Hello there, science enthusiasts!
I’m thrilled to take you on a captivating journey from medieval times to your modern-day medicine cabinet. Our protagonist? A versatile diabetes-fighter you’ve likely heard of – metformin. Remember, the information I share is for educational purposes, not a recommendation or prescription. Always consult with your healthcare provider before starting any medication.
Once upon a time, in the verdant fields of Southern and Eastern Europe, a humble plant called the French lilac or goat’s rue (Galega officinalis) was used as a folk remedy for diabetes. It’s intriguing to realize that our ancestors were onto something, even without the biological understanding we have today!

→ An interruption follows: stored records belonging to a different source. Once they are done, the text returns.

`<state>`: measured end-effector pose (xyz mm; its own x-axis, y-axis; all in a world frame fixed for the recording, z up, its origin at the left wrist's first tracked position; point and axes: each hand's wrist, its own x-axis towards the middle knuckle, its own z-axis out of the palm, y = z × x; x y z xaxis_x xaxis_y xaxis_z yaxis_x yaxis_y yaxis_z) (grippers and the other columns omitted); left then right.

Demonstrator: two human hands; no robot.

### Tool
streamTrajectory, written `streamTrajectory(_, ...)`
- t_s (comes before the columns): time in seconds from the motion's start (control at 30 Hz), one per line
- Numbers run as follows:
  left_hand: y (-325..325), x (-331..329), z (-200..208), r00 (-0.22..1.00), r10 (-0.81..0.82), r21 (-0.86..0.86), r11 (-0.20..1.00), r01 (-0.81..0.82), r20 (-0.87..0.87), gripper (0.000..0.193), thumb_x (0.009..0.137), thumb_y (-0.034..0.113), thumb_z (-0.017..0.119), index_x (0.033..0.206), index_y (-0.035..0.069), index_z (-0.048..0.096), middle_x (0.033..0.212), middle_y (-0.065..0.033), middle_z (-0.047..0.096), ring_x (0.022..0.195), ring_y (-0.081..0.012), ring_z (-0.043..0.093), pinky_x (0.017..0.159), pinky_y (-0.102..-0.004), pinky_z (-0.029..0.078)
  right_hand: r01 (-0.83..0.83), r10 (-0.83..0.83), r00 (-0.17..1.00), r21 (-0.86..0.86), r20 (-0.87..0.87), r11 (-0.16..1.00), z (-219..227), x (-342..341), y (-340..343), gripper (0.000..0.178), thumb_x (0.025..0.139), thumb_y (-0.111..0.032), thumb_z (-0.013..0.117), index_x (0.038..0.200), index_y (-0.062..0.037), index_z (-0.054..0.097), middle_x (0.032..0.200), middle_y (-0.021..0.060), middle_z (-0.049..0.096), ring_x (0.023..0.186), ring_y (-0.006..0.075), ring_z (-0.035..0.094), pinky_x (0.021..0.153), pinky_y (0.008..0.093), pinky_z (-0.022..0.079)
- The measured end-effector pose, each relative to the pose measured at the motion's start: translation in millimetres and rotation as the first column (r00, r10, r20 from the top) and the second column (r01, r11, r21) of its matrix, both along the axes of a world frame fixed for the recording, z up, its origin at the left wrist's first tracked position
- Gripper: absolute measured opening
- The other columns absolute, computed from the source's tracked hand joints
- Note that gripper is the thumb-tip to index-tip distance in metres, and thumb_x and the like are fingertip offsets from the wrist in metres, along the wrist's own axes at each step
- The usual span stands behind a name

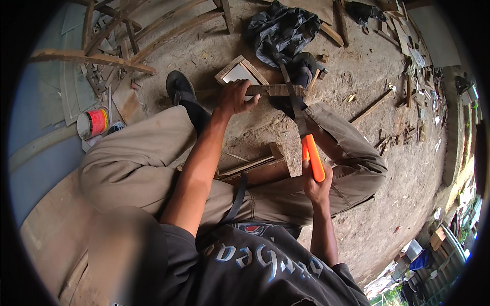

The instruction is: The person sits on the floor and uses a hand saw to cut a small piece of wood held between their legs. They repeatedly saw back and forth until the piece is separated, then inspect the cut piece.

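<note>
My right hand (317, 181) is closed round the orange handle of a handsaw (297, 112). Its dark blade runs away from me and crosses a wooden board (275, 91) near the board's right end. My left hand (238, 97) grips that board toward its left part, fingers over the top and thumb along the near side. Just beyond the left hand lies a small wooden frame (241, 69) with a pale panel inside. Whether the saw's teeth are sunk into the wood, I cannot tell.
A black plastic bag (280, 30) lies beyond my feet. At the left stand a wooden frame structure (138, 58) and a red and yellow can (93, 122). A wooden box-like piece (260, 171) sits between my legs. Wood scraps (408, 127) litter the ground at the right.
</note>
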<state>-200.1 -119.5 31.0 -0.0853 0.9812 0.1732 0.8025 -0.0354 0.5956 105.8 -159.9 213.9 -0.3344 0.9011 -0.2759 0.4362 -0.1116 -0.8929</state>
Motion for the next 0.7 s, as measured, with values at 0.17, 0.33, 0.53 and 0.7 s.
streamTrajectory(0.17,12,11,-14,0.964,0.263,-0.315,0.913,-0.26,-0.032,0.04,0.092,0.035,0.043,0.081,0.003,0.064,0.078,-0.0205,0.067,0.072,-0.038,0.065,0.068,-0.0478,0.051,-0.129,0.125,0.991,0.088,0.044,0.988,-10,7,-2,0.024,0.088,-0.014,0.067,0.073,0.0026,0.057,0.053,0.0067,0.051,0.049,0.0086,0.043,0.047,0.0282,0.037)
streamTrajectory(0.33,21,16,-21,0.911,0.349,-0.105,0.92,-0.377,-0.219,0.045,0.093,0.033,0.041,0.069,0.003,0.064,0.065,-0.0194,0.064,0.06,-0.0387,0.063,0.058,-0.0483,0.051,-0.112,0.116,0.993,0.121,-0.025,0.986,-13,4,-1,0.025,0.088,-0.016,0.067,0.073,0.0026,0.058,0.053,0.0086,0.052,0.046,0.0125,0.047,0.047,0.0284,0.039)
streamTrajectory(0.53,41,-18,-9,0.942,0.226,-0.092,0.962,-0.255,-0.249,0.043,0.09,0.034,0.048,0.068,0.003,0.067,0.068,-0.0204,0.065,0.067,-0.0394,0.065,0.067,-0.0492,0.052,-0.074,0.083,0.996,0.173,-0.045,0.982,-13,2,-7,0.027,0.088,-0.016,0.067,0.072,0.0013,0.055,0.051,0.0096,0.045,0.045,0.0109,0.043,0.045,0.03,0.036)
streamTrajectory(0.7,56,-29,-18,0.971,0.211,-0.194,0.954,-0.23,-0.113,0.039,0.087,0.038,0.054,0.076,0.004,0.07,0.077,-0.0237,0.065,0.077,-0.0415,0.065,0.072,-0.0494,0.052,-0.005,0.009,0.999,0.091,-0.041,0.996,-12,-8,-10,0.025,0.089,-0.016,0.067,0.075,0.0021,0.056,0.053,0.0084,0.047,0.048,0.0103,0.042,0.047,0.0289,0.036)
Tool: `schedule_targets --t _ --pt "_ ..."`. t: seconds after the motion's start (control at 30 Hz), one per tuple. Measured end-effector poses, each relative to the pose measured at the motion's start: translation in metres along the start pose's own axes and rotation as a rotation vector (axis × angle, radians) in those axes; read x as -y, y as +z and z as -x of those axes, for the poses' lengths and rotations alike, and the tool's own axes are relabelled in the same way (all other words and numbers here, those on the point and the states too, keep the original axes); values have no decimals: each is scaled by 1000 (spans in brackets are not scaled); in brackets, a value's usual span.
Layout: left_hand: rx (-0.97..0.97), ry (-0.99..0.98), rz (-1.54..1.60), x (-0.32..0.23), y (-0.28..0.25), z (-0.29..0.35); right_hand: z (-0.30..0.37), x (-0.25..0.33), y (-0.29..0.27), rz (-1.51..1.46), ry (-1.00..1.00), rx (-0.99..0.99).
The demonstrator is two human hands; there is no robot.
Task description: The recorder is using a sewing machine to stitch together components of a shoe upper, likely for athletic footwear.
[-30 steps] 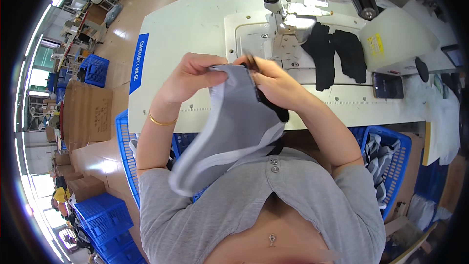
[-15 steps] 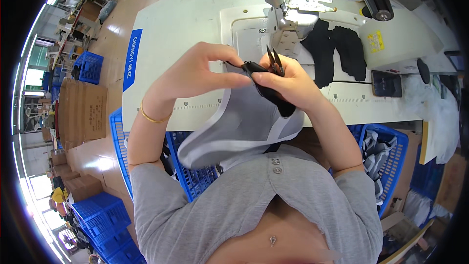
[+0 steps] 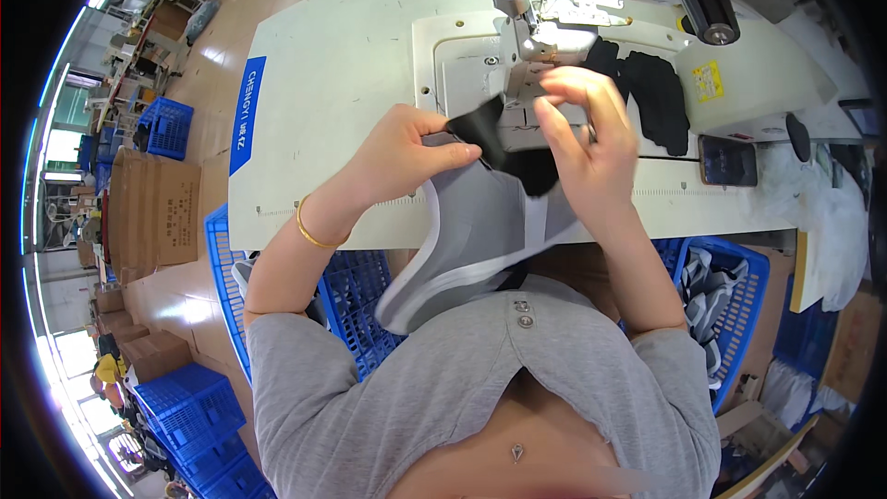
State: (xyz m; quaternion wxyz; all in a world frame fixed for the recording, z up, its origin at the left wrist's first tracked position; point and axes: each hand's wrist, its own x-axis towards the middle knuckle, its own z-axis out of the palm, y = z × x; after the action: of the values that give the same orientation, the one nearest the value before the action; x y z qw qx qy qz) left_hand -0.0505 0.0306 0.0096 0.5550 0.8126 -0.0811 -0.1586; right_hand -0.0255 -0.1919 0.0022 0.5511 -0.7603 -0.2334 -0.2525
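Note:
My left hand (image 3: 393,162) pinches the black edge of a grey and white fabric piece (image 3: 476,212) between thumb and fingers. Its black part (image 3: 531,171) hangs between my two hands, in front of the sewing machine. The lower end of the cloth drapes over the table edge toward my lap. My right hand (image 3: 596,143) is raised just right of the black part, fingers curled and somewhat blurred. A small dark bit of the thread snips (image 3: 591,133) shows among those fingers; most of the tool is hidden.
The sewing machine head (image 3: 527,32) stands beyond my hands on a white table (image 3: 333,111). Black fabric pieces (image 3: 654,102) and a phone (image 3: 727,161) lie to the right. Blue baskets (image 3: 753,291) with grey pieces stand below the table edge.
My right hand has let go of the black part and lifted up and right, turning the snips mostly out of sight. The left hand keeps its pinch while the cloth has swung right.

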Motion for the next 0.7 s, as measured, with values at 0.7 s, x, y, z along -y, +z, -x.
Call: schedule_targets --t 0.7 --pt "-100 86 377 -1 15 11 31 -17 -4 -480 195 378"
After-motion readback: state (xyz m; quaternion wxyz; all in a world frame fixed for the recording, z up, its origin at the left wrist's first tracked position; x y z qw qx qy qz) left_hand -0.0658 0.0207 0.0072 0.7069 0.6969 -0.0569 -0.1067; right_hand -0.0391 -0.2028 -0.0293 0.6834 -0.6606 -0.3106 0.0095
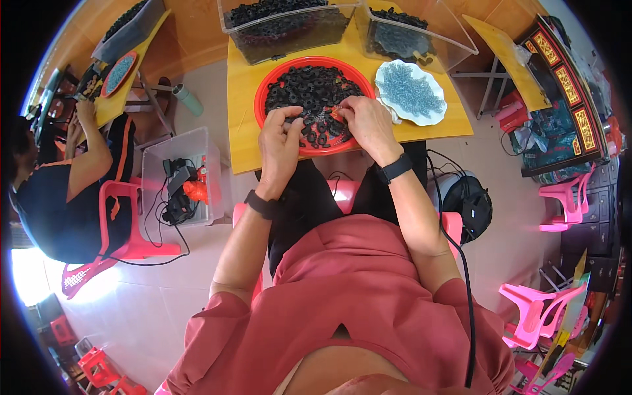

Leapfrog to the early 20th century, when scientists successfully isolated guanidine, the plant’s antihyperglycemic component. Guanidine’s synthesized relatives seemed promising, but unfortunately, their toxicity disqualified them from clinical use.
In the 1950s, a trio of biguanides—metformin, phenformin, and buformin—emerged on the scene. Phenformin and buformin were withdrawn due to their lactic acidosis risk, but metformin has stood the test of time.

Metformin is a bisubstituted, short-chain, hydrophilic guanidine derivative. It’s so effective that it’s the recommended initial therapy for most newly diagnosed T2D patients according to the American Diabetes Association and the European Association for Study of Diabetes. Gaining approval in the UK in 1958 and the US in 1995, it has been a go-to treatment, with doses ranging from 500 to 2,500 mg/day.
Now, let’s talk about metformin’s powers. This drug can suppress glucose production in the liver, decrease intestinal glucose absorption, and boost glucose uptake by target tissues. Not only that, but it also contributes to weight loss in some patients by enhancing hepatic and muscle insulin sensitivity, without causing overt hypoglycaemia, a common worry with other diabetes medications.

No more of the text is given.